Graham Kilmer
MKE County

Contaminated Franklin Gas Station Will Be Studied, Then Sold

State grant will fund environmental assessment of property foreclosed by county.

By - Aug 21st, 2024 05:48 pm

View looking north of 9677 S. 27th St., shrouded by trees, from Seasons at Franklin. Photo taken Aug. 21, 2024 by Graham Kilmer.

State funding will be used to identify just how polluted the area around a former gas station in Franklin is.

Milwaukee County received a grant this month from the Wisconsin Department of Natural Resources (DNR) funding environmental assessment of a property at 9677 S 27th St. The property came into the county’s possession through  tax foreclosure in 2017. The site was used as a gas station and truck stop in the 1960s and 1970s, according to the DNR. 

The assessment will provide the county, and anyone interested in purchasing the property, an idea of how polluted the site is and what will be required to remediate it. In the past, when county officials were applying for the DNR grant, county supervisors questioned whether the county was preparing the site to sell to owner of a nearby massive residential development, and whether the county would ensure that remediation is completed should anyone purchase the property.

“Through this award, Milwaukee County will be able to provide potential developers with the information needed to bring the site back to productive use,” said Jodie Thistle, DNR Brownfields, Outreach and Policy section manager, in a statement. “The DNR supports the county’s efforts to encourage the reuse of this site that has been vacant for decades.”

After taking ownership of the property, the county’s Housing Division assumed authority over it while working with a developer on a plan for affordable housing at the site. However, the project never got off the ground and the county has never listed it for sale, as David Cialdini, Senior Real Estate Project Manager, told supervisors during a June 2023 meeting of the county board’s Committee on Community Environment and Economic Development.

“We’re not doing this just for the developer that happens to be developing on the land adjacent to it are we?” Sup. Patti Logsdon asked Cialdini. Logsdon was referencing Fiduciary Real Estate Investment, which developed and owns Seasons at Franklin, a massive residential development that sits along the western and southern edges of the property.

“Well, yes and no,” Cialdini replied, noting that the parcel is not very big and that the wetlands on the site make development a difficult prospect.

“We’re not terribly concerned with who ends up with it,” Cialdini said. “I think it’s it’s in the county’s best interest.

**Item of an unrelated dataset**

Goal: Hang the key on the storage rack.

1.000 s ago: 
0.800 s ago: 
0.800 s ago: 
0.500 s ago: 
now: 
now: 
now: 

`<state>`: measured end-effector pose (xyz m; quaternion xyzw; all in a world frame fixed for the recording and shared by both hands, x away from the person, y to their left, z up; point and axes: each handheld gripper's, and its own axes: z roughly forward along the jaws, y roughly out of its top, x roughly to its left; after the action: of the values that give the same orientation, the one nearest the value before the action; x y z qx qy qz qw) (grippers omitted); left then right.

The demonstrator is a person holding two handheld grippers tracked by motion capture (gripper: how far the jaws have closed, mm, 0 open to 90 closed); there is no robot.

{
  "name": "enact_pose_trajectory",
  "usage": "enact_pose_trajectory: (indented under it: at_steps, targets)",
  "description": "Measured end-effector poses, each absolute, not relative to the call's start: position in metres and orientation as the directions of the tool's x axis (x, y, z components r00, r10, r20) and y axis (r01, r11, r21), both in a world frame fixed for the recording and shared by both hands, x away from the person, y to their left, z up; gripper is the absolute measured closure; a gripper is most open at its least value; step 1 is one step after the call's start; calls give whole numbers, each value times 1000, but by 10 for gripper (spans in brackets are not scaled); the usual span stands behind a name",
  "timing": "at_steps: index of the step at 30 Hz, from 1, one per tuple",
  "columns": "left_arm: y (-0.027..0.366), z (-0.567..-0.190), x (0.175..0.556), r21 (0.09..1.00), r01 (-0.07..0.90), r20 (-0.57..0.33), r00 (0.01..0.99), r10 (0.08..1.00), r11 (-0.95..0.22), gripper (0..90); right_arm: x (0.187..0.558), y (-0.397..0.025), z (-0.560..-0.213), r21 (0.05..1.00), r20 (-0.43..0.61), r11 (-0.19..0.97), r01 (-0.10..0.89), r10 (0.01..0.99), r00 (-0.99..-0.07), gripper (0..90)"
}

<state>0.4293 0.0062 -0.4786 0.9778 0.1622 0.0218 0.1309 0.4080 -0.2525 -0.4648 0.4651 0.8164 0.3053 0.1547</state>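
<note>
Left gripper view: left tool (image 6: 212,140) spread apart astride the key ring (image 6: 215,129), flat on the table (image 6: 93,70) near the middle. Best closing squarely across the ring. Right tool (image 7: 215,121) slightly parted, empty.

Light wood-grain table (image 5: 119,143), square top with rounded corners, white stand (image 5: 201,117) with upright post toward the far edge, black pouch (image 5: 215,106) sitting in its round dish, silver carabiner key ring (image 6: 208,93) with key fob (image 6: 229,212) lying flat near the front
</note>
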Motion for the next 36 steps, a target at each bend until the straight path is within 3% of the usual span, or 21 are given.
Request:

If we can dispose this, this parcel.”

The Housing Division has been approached by “a number of developers” concerning the property, but the potential environmental contamination makes it impossible to assign a value to the property, Cialdini said.

Logsdon said the county should not sell the property for a pittance to a future developer just to get it off the rolls, now that it was undertaking the environmental assessment. Noting the county’s financial trouble, she said, “So any opportunity we have to make money, we should try to make the best that we can for the county.”

Aaron Hertzberg, director of the county’s Department of Administrative Services, told the supervisors that when it comes to properties like this, the county’s interests are “multifold.” Selling a property to a developer and getting it back on the tax rolls is one of the interests, he noted. “The other thing that we have a responsibility to do is to help address issues of environmental contamination.”

The county has limited resources to take on remediation of the contaminated properties it owns, he said. “When we do feel like there’s a path that can help get a property cleaned up, we have a responsibility, if not an obligation, as a government entity to step in.”

Otherwise the property remains contaminated, and that contamination is spread during rain events into local waterways and nearby properties, Herzberg said.

During that June meeting, Sup. Felesia Martin asked about the county’s ability to hold developers accountable for remediation once the property is sold. Martin referenced the Community within the Corridor development in Milwaukee, which redeveloped a former industrial property near near N. 32nd and W. Center streets. After tenants began moving in, elevated levels of an airborne carcinogen was detected at the property and the Milwaukee Health Department ordered the building evacuated.

Martin urged county officials to add language at the time of any future sale requiring environmental remediation, “because human life is more important than profit,” she said.